Your objective:
Output the full listing below exactly as it reads, and skip anything that is a picture.

---*---

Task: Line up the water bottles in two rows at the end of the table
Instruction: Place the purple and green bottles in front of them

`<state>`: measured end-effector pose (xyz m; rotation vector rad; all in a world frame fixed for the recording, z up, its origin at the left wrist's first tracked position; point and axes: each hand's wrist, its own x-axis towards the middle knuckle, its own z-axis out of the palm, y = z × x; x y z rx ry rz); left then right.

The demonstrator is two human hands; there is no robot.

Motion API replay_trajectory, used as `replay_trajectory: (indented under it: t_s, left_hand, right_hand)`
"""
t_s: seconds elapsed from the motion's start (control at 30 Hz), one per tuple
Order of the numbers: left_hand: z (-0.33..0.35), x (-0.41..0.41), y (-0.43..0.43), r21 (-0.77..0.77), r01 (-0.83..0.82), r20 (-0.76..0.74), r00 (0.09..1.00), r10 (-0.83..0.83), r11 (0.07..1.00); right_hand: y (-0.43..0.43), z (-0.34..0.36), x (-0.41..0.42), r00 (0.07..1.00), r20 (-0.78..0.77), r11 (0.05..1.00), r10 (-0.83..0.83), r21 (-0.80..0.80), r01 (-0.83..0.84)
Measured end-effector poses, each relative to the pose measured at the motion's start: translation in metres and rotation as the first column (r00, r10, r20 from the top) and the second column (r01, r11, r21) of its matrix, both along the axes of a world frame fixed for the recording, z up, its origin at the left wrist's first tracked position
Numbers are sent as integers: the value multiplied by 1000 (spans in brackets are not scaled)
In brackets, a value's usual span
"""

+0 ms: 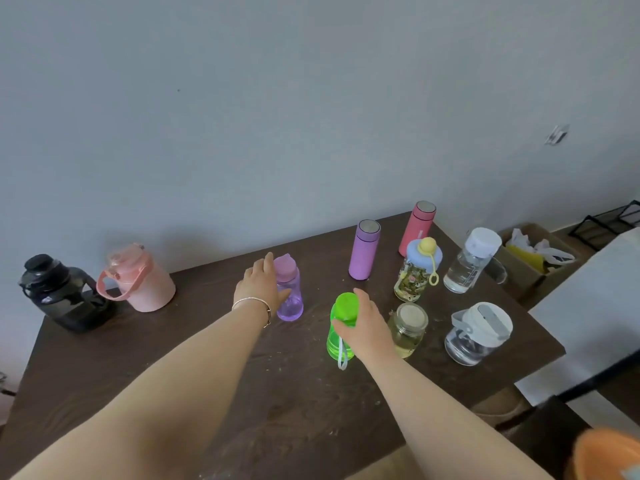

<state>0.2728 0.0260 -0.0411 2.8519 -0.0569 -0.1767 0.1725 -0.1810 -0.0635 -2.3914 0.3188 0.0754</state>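
The green bottle stood upright on the tabletop, with the right hand wrapped round its upper body and cap, the grip clamped on it. Just left of it and a little farther back stood the lilac bottle, translucent with a pink cap; the left hand was closed round its side, fingers pressed against the plastic.

To the right of the green bottle, six others were gathered near the right end of the tabletop. Nearest it was a cork-lidded jar, just beside the right hand, and beyond that a clear bottle with a grey flip lid. Behind those stood a patterned bottle with a yellow knob and a clear bottle with a white cap. Farthest back were a purple flask and a pink flask. These looked like the start of two rows, though loosely spaced and not quite straight.

Well to the left of the green bottle, by the wall, a pink jug and a black jug stood side by side, far from the group.

By my reckoning the job was over half done: the two held bottles needed places in the rows, the two jugs had yet to be brought across, and the rows needed some straightening.
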Motion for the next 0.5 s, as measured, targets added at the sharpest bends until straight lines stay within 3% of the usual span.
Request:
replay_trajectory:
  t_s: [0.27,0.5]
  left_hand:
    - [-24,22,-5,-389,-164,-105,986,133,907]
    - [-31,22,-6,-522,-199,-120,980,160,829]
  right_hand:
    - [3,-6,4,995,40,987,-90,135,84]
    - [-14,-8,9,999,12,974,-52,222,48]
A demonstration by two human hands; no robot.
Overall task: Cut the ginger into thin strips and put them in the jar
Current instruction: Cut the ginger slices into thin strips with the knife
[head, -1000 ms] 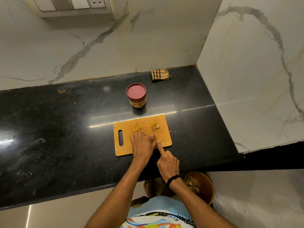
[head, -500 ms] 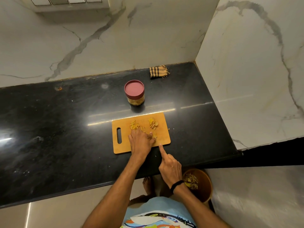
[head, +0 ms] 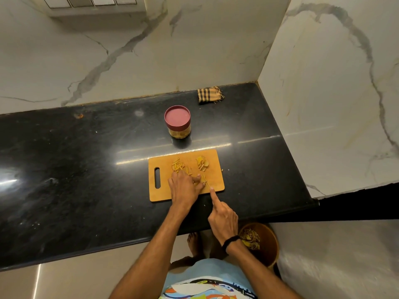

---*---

Solution for this exercise:
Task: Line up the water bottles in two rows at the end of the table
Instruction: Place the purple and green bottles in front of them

`<state>`: measured end-effector pose (xyz m; rotation vector rad; all in a world frame fixed for the recording, z up, its origin at the left wrist's first tracked position; point and axes: each hand's wrist, its own x-axis towards the middle knuckle, its own z-axis out of the palm, y = z × x; x y z rx ry rz); left then right.

The demonstrator is two human hands; there is no robot.

Motion API replay_trajectory, used as `replay_trajectory: (indented under it: t_s, left_hand, right_hand)`
"""
t_s: seconds elapsed from the motion's start (control at 30 Hz), one per tuple
Order of the numbers: left_hand: z (-0.33..0.35), x (-0.41..0.41), y (-0.43..0.43), r21 (-0.77..0.77), r01 (-0.83..0.82), r20 (-0.76..0.74), r00 (0.09..1.00), r10 (-0.83..0.83), r11 (0.07..1.00); right_hand: y (-0.43..0.43), z (-0.34..0.36), x (-0.41..0.42), r00 (0.07..1.00), r20 (-0.78..0.77), r11 (0.05..1.00), r10 (-0.83..0.83), r21 (-0.80..0.80), r01 (-0.83..0.84)
Measured end-effector poses, each relative to the pose measured at the motion's start: translation in metres and rotation as the first column (r00, r10, r20 from the top) and the second column (r01, r11, r21) of its matrix, both along the axes of a world frame fixed for the recording, z up, its origin at the left wrist's first tracked position
Numbers are sent as integers: the value multiplied by 1000 (spans in brackets are not scaled)
In brackets, a value's usual span
"""

+0 ms: 

<state>0.2728 0.0260 -0.0411 2.8519 -0.0569 -0.1767 0.1725 -0.1810 -0.0635 -2.3914 0.3188 0.0754</state>
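The green bottle stood upright on the tabletop, with the right hand wrapped round its upper body and cap, the grip clamped on it. Just left of it and a little farther back stood the lilac bottle, translucent with a pink cap; the left hand was closed round its side, fingers pressed against the plastic.

To the right of the green bottle, six others were gathered near the right end of the tabletop. Nearest it was a cork-lidded jar, just beside the right hand, and beyond that a clear bottle with a grey flip lid. Behind those stood a patterned bottle with a yellow knob and a clear bottle with a white cap. Farthest back were a purple flask and a pink flask. These looked like the start of two rows, though loosely spaced and not quite straight.

Well to the left of the green bottle, by the wall, a pink jug and a black jug stood side by side, far from the group.

By my reckoning the job was over half done: the two held bottles needed places in the rows, the two jugs had yet to be brought across, and the rows needed some straightening.
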Motion for the next 0.5 s, as measured, targets added at the sharpest bends until straight lines stay within 3% of the usual span.
Request:
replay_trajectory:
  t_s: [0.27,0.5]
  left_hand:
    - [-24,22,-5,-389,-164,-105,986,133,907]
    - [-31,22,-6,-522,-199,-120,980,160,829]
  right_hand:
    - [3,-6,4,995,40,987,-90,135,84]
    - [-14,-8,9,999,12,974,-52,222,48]
A demonstration by two human hands; no robot.
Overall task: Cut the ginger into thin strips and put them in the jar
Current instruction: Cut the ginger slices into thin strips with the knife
[head, -1000 ms] 
[head, -500 ms] 
[head, +0 ms] 

Nothing else is part of this answer.